When a line in the listing contains the string "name", pick it out and copy it.

» **DATA FOR REVIEW**
::::::

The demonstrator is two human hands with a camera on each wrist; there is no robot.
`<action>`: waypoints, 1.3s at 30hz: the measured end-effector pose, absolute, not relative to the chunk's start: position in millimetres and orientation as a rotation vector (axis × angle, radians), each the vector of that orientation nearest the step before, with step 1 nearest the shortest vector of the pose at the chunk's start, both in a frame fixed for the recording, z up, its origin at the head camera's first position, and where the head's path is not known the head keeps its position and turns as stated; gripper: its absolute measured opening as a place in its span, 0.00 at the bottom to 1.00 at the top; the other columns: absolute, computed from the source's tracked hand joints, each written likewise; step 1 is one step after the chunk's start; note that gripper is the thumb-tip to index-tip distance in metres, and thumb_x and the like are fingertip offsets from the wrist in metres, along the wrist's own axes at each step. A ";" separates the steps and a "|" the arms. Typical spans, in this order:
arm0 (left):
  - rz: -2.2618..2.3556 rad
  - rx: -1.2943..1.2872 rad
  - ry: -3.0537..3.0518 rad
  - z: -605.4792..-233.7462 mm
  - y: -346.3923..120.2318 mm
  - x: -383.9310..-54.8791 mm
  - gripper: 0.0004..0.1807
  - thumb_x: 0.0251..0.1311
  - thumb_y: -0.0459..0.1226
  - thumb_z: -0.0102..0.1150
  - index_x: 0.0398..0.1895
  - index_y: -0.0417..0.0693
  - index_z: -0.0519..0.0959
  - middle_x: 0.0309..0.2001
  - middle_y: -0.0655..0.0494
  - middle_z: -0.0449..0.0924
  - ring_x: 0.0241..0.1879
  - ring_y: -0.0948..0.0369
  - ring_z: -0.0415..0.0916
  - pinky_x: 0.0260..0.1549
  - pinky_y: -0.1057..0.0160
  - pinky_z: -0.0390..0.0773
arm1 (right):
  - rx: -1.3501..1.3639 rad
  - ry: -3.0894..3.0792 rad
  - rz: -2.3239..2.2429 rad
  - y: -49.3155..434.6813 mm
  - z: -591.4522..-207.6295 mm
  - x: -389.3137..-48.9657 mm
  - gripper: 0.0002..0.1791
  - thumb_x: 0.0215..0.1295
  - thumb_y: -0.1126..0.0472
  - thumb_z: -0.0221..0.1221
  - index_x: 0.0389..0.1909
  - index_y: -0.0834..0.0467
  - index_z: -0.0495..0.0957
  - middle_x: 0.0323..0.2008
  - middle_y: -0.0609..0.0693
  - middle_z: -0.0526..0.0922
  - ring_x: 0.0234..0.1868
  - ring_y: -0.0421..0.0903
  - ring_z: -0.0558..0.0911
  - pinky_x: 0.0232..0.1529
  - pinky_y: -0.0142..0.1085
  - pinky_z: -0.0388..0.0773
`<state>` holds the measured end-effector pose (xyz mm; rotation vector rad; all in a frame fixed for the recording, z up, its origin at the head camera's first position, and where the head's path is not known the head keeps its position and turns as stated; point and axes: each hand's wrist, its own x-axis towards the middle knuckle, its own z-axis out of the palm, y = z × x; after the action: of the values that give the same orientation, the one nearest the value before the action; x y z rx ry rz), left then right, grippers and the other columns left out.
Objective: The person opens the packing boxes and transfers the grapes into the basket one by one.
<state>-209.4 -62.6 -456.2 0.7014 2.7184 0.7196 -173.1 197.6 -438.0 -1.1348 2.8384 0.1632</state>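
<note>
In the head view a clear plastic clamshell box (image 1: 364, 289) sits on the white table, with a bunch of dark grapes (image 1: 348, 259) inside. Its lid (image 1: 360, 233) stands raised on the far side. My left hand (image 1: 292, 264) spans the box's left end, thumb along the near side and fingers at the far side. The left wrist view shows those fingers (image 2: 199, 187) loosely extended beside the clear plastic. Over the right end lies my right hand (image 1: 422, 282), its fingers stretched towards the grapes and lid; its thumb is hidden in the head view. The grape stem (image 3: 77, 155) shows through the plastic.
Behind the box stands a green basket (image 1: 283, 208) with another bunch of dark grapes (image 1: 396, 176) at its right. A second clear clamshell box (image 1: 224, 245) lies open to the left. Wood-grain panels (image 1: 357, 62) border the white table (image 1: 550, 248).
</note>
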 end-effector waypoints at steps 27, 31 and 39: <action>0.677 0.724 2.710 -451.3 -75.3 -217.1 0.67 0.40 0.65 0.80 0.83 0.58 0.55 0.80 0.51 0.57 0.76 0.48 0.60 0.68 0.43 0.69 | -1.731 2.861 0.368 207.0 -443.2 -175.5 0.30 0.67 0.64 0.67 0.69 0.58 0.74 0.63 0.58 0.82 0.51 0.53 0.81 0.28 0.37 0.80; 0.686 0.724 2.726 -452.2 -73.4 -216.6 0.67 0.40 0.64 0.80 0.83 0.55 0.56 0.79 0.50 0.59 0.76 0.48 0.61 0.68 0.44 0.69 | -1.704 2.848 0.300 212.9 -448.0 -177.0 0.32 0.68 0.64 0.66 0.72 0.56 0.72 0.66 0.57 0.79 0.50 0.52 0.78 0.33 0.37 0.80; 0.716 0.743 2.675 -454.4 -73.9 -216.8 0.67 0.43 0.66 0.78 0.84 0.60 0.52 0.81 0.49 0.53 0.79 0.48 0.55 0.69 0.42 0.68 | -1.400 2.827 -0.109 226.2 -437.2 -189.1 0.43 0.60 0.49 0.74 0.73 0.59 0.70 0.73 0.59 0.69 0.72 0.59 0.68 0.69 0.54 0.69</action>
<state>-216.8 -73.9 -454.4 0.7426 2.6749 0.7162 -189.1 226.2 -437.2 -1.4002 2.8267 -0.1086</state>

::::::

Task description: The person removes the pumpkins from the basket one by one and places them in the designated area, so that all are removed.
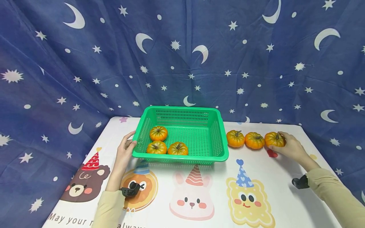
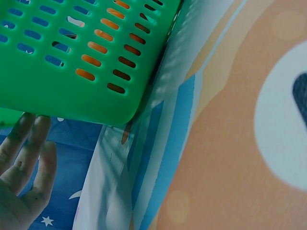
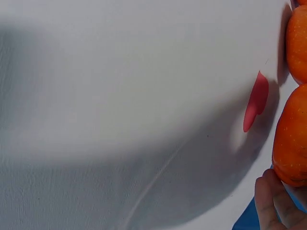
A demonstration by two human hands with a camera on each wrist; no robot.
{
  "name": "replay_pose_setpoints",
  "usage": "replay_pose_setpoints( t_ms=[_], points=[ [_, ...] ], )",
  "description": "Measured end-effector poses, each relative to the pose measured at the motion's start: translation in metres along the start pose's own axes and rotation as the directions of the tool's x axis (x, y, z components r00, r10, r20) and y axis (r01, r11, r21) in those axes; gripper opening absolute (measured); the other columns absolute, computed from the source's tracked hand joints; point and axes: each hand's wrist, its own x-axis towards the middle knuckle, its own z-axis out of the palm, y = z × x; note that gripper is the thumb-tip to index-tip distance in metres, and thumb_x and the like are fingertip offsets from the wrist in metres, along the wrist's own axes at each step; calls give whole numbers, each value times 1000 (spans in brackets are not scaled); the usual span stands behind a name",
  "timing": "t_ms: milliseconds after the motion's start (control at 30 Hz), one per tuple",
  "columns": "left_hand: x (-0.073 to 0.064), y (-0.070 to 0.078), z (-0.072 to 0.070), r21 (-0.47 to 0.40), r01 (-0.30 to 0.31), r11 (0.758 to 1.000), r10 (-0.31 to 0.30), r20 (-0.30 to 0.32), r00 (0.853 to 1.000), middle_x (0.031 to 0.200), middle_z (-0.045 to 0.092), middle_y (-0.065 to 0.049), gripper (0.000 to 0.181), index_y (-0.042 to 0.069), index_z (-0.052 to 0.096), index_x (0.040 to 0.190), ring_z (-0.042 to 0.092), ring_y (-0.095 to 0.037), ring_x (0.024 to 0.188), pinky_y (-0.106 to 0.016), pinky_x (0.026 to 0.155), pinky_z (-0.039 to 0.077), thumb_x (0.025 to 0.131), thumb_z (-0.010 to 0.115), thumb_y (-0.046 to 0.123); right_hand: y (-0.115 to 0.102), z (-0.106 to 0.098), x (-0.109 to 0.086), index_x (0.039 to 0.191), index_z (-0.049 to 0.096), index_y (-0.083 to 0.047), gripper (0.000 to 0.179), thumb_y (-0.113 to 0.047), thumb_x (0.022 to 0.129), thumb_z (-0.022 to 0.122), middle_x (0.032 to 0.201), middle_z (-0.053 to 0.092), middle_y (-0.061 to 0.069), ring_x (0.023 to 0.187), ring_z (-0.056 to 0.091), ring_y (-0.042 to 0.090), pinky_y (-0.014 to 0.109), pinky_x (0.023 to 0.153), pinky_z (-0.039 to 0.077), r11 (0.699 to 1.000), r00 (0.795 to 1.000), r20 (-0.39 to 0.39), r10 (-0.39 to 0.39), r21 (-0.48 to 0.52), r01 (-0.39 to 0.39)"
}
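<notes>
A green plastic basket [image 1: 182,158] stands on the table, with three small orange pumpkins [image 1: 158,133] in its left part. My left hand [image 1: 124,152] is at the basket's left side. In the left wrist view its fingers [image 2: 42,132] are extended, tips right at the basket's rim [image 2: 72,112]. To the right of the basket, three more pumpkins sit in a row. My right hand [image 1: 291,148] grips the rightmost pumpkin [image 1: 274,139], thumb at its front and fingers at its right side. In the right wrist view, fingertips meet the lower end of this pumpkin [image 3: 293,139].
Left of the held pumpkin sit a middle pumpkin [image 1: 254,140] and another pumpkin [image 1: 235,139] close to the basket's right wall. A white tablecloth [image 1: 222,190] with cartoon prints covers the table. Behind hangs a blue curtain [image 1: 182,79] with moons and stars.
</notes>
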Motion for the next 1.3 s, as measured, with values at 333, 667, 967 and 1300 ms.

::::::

» **RESPONSE AREA**
  "name": "replay_pose_setpoints",
  "description": "Measured end-effector poses, each relative to the pose measured at the motion's start: translation in metres along the start pose's own axes and rotation as the directions of the tool's x axis (x, y, z components r00, r10, r20) and y axis (r01, r11, r21) in those axes; gripper opening absolute (measured); the other columns absolute, computed from the source's tracked hand joints; point and axes: each hand's wrist, its own x-axis towards the middle knuckle, its own z-axis out of the palm, y = z × x; note that gripper is the thumb-tip to index-tip distance in metres, and thumb_x and the like are fingertip offsets from the wrist in metres, along the wrist's own axes at each step; calls give whole numbers, each value times 1000 (spans in brackets are not scaled); the usual span stands behind a name",

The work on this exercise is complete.